Washington.- Tom Homan, exdirector interino de Inmigración y Control de Aduanas (ICE) y exasesor de la Administración Trump en asuntos fronterizos, afirmó el domingo que las operaciones de redadas migratorias proseguirán a nivel nacional, a pesar del cierre parcial del Departamento de Seguridad Nacional (DHS), que cumplía su segundo día sin un acuerdo de financiación en el Congreso.
En declaraciones a la cadena CNN, Homan señaló que, aunque los agentes del ICE no percibirán su salario, “parece que se están acostumbrando”. Subrayó que la “misión migratoria, la razón por la que el presidente Trump fue elegido presidente, continúa”. Además, resaltó que la nación cuenta con “la frontera más segura de la historia” y “cifras récord de arrestos y deportaciones que continuarán”.

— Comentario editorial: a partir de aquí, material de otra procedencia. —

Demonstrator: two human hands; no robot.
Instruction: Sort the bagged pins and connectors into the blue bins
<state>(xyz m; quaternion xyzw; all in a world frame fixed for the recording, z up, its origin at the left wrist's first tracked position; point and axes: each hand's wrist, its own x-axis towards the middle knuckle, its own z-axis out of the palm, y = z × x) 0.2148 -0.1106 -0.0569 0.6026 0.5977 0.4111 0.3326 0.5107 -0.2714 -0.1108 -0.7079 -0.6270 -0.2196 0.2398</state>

El Senado estadounidense no logró el jueves anterior aprobar un proyecto de ley republicano para financiar el DHS hasta septiembre. La medida fue bloqueada por casi todos los demócratas, quienes consideraron que no incluía límites suficientes a las operaciones del ICE. Estas operaciones han provocado protestas y, en Mineápolis, Minnesota, se ha reportado la muerte de dos ciudadanos estadounidenses en el contexto de dichas actividades.
El receso programado en las dos cámaras del Congreso, controladas por republicanos –entre los que existen diferencias sobre si impulsar una propuesta de financiamiento anual o una provisional–, podría extender el cierre de la entidad. El DHS emplea a más de 270.000 personas, de las cuales más del 90% seguirá activa durante este lapso.
Esta nueva paralización parcial, la segunda en febrero después de un breve cierre a inicios de mes, no afectará al resto del Gobierno federal, cuyo presupuesto ya fue aprobado hasta el fin del año fiscal. Una paralización total anterior limitó las funciones de la Administración por un récord de 43 días entre octubre y noviembre pasados.
El cierre solo incluye a las agencias bajo la égida del DHS, entre ellas: el ICE, la Oficina de Aduanas y Protección Fronteriza (CBP), el Servicio de Ciudadanía e Inmigración (USCIS), la Administración de Seguridad en el Transporte (TSA), la Guardia Costera, el Servicio Secreto y la Agencia Federal de Gestión de Emergencias (FEMA).
El ICE ha sido la cara más visible de las políticas anti-migratorias de la Administración Trump en su segundo mandato, y la entidad que ha llevado a cabo, junto al CBP, redadas en ciudades de mayoría demócrata como Mineápolis, Chicago y Los Ángeles.
A pesar de que el enfrentamiento entre demócratas y republicanos tiene como centro a esta agencia, la millonaria inyección de fondos a través de la ley presupuestaria y fiscal impulsada por el presidente estadounidense otorga amplia libertad a la secretaria del DHS, Kristi Noem, para reubicar el dinero dedicado a garantizar las operaciones migratorias.